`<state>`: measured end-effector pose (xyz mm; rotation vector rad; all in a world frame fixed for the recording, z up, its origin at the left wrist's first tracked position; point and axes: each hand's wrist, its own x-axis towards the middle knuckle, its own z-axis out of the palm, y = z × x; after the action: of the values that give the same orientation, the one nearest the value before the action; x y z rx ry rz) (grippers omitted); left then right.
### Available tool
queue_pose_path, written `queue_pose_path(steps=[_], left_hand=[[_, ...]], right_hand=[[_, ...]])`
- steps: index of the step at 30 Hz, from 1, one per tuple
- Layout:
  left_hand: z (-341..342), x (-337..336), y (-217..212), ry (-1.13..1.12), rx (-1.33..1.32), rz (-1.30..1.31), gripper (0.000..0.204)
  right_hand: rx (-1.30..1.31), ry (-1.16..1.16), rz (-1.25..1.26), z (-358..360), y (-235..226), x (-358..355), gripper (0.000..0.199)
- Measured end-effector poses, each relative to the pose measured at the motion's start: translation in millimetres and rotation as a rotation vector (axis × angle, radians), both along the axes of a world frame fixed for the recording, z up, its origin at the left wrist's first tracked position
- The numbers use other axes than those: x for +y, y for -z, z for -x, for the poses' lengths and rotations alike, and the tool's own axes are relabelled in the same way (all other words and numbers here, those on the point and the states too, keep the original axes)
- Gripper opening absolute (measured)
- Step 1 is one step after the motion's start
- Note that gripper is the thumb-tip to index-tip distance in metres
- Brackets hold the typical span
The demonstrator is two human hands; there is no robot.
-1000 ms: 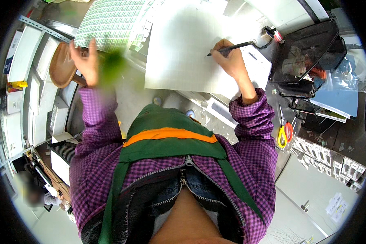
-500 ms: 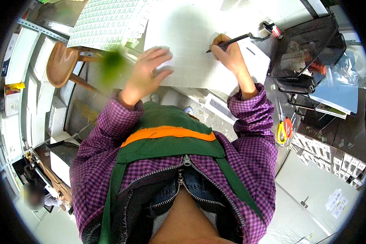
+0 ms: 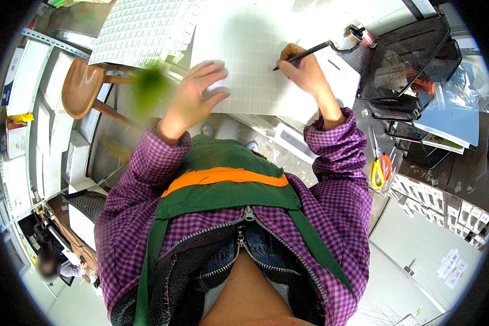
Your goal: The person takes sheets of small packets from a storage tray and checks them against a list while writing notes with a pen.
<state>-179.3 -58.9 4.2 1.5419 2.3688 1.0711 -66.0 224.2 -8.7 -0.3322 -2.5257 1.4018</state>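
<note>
A large white gridded sheet (image 3: 250,43) lies on the work surface in front of me. My right hand (image 3: 304,70) grips a black pen (image 3: 304,53) with its tip touching the sheet near the right side. My left hand (image 3: 195,98) rests flat on the sheet's lower left edge, fingers spread, holding nothing. Both forearms wear purple checked sleeves.
A sheet of small labels (image 3: 141,30) lies at the upper left. A wooden stool (image 3: 81,89) stands left of the table. Black mesh trays (image 3: 407,60) sit at the right, with yellow-and-red scissors (image 3: 379,168) below them and white boxes (image 3: 451,209) at lower right.
My left hand swung from the far left by the stool over to the sheet and came down flat on it. The right hand stayed on the sheet with the pen.
</note>
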Motion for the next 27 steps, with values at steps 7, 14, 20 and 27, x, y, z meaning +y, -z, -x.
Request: queue_pose_path(steps=[7,14,20,27], left_hand=[[0,0,-1,0.003,-0.017,0.004,0.041],[1,0,-4,0.003,-0.047,0.013,0.04],[2,0,-4,0.019,-0.048,-0.002,0.04],[0,-2,-2,-0.005,-0.05,0.014,0.041]], right_hand=[[0.03,0.089,0.078,1,10,8,0.011],[0.043,0.067,0.045,2,9,10,0.011],[0.026,0.113,0.037,1,16,13,0.012],[0.015,0.052,0.049,1,12,13,0.011]])
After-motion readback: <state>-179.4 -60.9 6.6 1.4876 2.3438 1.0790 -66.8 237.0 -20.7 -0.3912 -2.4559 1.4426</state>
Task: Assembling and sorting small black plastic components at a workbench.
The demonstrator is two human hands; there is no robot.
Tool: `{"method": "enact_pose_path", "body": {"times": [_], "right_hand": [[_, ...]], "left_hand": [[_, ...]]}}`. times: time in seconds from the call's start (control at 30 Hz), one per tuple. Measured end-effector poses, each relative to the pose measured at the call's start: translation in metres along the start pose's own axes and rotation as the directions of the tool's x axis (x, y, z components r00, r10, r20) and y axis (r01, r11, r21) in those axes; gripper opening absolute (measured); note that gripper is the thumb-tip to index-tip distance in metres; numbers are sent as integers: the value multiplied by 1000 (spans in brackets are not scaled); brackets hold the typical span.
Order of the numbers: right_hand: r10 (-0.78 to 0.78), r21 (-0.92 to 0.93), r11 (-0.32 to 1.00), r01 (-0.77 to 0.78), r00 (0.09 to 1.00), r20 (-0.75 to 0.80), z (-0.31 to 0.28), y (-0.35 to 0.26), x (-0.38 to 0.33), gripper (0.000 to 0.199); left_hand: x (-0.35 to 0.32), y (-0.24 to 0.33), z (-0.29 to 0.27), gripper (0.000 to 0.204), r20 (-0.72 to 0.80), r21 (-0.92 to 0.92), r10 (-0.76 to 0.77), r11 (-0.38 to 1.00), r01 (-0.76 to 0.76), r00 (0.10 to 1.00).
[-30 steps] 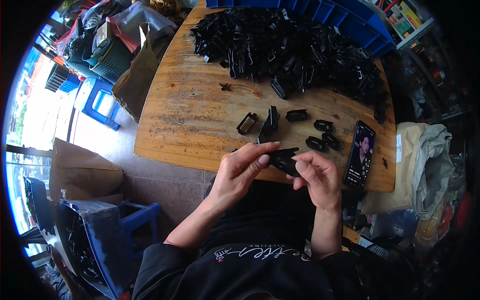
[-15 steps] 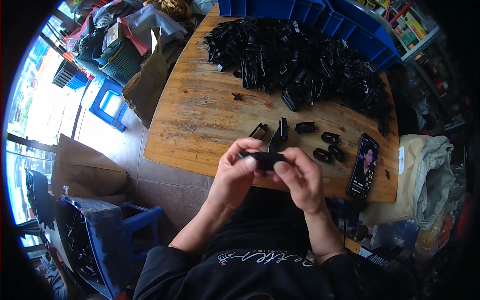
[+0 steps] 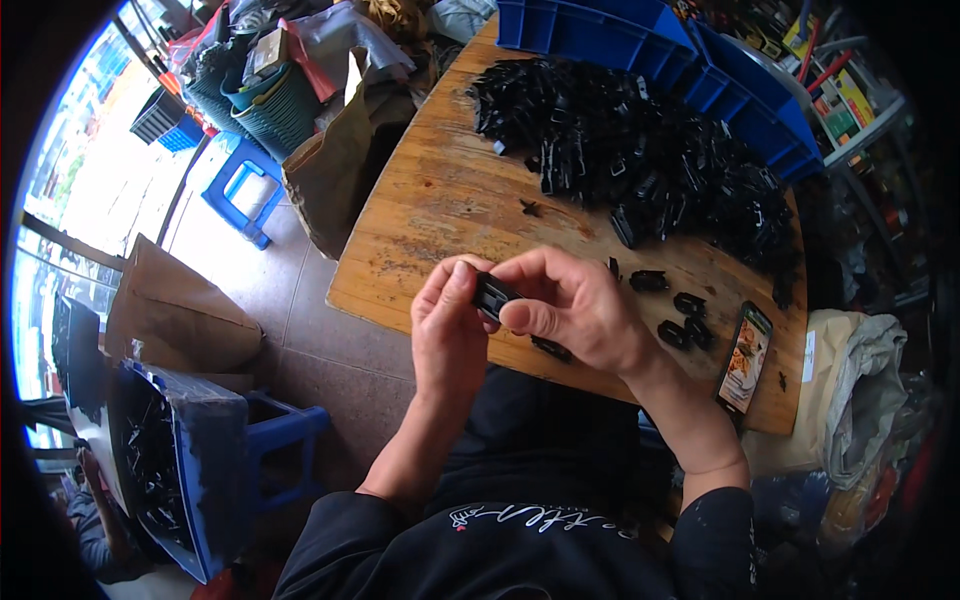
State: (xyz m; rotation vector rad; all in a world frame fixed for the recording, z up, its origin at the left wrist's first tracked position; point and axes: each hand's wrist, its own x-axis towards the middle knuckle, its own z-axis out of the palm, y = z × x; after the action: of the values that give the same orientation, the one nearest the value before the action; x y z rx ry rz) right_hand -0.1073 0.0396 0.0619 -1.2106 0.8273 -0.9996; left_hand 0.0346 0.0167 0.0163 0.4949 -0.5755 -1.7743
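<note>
A small black plastic part with a slotted, hollow face is pinched between both hands, above the table's near edge. My left hand grips its left end between thumb and fingers. From the other side, my right hand holds it with the thumb along its lower right end and the fingers behind. Similar black plastic pieces lie on the wood to the right of my right hand. Another black piece sits below it, partly covered by the hand.
On the wooden table, a large heap of black plastic parts spreads before blue crates. A phone with a lit screen leans near the right edge. A blue bin holding black parts stands at the lower left.
My hands have turned the black part so its slotted face shows, and my right hand now reaches further over it. The whole view has shifted, and the phone's picture is different.
</note>
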Motion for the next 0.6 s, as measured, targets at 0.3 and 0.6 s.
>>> {"method": "enact_pose_path", "body": {"times": [0.3, 0.6], "right_hand": [[-418, -721, 639, 268, 908, -32, 6, 14, -9, 30], [-273, -541, 827, 153, 950, -149, 0, 18, -8, 33]], "left_hand": [[0, -6, -6, 19, -11, -88, -130, 988, 129, 991], [-2, -7, -2, 17, 40, 30, -15, 999, 13, 999]]}}
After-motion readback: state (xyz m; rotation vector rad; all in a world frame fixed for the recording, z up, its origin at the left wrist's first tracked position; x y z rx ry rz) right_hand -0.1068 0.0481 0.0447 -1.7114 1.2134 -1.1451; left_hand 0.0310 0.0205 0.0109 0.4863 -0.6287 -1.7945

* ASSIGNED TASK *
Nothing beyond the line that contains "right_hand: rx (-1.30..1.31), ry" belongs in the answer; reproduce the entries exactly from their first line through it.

* RESPONSE FOR THIS EXERCISE *
`<state>`: measured end-effector pose (xyz mm; rotation vector rad; all in a world frame fixed for the recording, z up, its origin at the left wrist's first tracked position; point and axes: each hand's wrist, its own x-axis towards the middle knuckle, its own z-axis out of the palm, y = z × x; after the action: of the values that give the same orientation, the one nearest the value before the action; x y z rx ry rz) (grippers omitted); left then right.
### Available tool
queue_pose_path, written `queue_pose_path(steps=[_], left_hand=[[_, ...]], right_hand=[[_, ...]])`
- steps: index of the step at 30 Hz, from 1, one per tuple
- Layout:
  left_hand: z (-341..342), x (-337..336), y (-217..212), ry (-1.13..1.12), rx (-1.33..1.32), rz (-1.30..1.31), gripper (0.000..0.204)
  right_hand: rx (-1.30..1.31), ry (-1.16..1.16), rz (-1.25..1.26), z (-358..360), y (-235..226), x (-358..355), gripper (0.000..0.199)

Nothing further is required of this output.